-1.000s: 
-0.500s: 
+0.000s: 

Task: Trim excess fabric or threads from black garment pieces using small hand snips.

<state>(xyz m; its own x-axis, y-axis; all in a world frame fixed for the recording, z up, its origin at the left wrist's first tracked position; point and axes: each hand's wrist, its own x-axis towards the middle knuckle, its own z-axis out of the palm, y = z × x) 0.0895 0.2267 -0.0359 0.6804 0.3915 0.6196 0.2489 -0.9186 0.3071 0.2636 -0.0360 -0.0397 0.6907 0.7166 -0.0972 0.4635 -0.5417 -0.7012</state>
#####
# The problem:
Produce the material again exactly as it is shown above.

# Your solution:
-1.000s: 
-0.500s: 
+0.000s: 

Task: Trim excess fabric or threads from black garment pieces using small hand snips.

<state>(xyz m; its own x-axis, y-axis; all in a world frame fixed for the recording, z up, its origin at the left wrist's first tracked position; point and axes: each hand's wrist, its own x-axis towards the middle knuckle, its own z-axis out of the palm, y = z × x) 0.0895 0.2267 -0.0359 0.6804 0.3915 0.6196 0.2489 -0.9186 0.3071 0.2636 -0.0360 -0.0397 0.6907 0.7166 -0.0972 0.4635 -0.5417 -0.7012</state>

Nothing else is needed for the answer.